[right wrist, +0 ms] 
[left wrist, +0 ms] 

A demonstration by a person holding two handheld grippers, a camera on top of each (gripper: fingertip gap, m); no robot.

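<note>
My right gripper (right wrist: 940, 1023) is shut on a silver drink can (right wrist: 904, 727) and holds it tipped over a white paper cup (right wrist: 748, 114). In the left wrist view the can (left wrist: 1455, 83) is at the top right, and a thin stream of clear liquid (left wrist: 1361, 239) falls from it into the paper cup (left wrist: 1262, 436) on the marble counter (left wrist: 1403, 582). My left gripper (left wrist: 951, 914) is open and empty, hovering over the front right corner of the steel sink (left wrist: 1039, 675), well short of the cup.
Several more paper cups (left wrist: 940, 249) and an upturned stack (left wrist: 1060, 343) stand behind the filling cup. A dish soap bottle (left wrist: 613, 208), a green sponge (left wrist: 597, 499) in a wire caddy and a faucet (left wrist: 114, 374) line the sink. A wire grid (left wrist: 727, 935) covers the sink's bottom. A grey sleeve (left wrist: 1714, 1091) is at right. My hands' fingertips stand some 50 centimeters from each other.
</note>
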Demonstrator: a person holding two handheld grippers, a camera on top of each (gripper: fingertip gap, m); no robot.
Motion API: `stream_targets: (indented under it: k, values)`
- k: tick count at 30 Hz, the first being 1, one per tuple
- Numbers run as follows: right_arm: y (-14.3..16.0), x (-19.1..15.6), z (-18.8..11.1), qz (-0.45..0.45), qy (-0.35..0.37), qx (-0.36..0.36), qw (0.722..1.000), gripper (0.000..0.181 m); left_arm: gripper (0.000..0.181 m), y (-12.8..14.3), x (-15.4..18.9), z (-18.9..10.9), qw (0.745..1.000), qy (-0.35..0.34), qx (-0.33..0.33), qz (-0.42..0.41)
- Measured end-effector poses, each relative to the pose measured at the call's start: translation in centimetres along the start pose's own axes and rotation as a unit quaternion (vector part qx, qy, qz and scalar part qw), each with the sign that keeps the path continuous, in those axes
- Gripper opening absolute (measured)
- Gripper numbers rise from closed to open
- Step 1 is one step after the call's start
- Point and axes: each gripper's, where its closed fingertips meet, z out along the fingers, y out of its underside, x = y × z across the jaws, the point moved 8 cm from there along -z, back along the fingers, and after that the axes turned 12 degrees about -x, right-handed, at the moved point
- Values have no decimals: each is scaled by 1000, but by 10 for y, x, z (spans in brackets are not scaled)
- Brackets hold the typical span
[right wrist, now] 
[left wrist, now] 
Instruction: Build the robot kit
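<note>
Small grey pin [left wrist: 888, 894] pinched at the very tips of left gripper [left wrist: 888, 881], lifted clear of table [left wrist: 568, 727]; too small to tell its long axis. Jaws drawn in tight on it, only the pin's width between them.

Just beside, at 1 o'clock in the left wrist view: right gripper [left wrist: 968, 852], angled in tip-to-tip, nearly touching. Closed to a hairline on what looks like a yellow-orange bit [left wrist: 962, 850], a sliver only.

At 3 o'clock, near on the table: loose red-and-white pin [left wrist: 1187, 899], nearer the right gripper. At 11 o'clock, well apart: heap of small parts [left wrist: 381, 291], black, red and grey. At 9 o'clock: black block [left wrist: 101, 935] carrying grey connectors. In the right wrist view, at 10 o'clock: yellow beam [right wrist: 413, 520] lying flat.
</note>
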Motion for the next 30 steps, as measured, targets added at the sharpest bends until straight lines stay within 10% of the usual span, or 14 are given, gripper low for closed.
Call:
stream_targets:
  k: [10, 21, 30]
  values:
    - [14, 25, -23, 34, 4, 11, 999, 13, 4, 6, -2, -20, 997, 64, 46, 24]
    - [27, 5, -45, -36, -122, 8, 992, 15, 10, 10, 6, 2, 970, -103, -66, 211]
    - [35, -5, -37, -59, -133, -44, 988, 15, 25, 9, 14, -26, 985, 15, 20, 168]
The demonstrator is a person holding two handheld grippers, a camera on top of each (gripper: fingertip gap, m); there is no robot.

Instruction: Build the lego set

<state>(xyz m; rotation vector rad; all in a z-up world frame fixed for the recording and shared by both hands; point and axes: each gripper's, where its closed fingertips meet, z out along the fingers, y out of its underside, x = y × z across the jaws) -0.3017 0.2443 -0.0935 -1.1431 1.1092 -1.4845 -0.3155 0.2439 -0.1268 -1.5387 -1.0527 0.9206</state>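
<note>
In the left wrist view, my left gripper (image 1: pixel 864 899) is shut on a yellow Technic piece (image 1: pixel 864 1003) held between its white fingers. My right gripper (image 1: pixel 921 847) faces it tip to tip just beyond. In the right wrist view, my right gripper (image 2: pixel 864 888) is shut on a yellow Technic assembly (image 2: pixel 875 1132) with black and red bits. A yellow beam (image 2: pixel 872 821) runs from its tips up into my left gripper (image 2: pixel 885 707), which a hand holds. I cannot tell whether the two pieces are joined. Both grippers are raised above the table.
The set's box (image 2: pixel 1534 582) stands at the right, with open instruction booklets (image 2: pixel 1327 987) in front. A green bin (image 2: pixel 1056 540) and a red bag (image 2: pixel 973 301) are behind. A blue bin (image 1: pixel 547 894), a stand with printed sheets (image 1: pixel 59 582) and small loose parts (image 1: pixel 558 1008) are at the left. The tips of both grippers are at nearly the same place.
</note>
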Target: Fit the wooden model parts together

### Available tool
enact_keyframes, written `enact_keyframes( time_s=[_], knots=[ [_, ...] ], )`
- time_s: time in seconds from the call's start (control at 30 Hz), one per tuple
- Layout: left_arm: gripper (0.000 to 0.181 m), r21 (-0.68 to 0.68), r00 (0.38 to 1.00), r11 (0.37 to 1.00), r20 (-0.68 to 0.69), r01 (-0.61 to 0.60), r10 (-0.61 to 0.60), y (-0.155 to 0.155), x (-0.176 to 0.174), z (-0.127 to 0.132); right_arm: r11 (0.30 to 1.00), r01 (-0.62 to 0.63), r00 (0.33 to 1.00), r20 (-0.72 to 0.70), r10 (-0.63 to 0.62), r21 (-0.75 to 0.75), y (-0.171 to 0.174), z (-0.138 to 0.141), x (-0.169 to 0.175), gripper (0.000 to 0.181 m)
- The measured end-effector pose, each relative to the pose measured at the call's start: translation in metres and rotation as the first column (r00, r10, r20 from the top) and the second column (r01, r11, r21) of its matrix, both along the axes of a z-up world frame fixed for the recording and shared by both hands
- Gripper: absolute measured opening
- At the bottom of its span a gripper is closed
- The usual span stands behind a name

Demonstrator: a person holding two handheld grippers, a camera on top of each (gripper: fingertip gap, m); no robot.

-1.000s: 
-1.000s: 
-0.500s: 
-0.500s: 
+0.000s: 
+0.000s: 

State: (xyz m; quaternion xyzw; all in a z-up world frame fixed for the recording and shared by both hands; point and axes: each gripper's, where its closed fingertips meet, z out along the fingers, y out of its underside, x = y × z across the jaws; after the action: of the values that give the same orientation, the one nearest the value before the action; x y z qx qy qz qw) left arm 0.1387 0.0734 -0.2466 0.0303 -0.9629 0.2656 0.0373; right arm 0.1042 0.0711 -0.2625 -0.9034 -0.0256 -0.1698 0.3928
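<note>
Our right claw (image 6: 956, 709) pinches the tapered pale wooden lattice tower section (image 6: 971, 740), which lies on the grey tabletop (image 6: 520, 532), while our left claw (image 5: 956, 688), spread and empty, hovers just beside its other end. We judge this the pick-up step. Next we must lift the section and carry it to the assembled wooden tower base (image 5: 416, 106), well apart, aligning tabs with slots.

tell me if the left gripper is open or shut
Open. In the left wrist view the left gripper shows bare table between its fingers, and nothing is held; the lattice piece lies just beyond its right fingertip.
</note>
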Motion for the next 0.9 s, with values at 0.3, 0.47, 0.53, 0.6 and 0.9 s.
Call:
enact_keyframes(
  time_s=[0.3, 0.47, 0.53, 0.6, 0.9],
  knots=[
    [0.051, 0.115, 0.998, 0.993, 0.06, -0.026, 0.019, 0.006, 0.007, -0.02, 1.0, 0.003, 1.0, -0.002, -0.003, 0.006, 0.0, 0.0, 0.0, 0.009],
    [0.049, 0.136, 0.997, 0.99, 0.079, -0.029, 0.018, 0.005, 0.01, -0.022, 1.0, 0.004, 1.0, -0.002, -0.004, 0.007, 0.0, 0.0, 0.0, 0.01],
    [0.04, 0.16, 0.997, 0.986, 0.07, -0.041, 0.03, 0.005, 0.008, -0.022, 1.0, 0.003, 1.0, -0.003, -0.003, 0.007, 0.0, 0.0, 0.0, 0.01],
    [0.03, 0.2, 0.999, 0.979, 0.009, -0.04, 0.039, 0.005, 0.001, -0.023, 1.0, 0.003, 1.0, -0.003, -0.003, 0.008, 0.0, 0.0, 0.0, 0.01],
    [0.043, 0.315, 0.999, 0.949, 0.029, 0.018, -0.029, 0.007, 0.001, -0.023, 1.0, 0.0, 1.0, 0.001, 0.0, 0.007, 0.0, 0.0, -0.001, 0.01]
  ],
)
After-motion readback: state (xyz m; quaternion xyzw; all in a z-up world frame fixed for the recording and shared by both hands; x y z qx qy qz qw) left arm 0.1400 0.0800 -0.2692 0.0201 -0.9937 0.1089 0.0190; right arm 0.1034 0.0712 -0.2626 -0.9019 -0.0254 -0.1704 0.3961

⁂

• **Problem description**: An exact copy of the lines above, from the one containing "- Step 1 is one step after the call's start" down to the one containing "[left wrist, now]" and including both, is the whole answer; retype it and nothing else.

• **Exercise response**:
- Step 1 is one step after the call's start
- Point and axes: each gripper's, where its closed fingertips meet, z out along the fingers, y out of its underside, x = y × z across the jaws, the point moved 8 cm from there along -z, back along the fingers, and after that the axes turned 12 degrees about -x, right-handed, at the moved point
- Values have no decimals: each is scaled by 1000, but by 10 for y, x, z (spans in brackets are not scaled)
- Brackets hold the typical span
[right wrist, now] 
[left wrist, now] 

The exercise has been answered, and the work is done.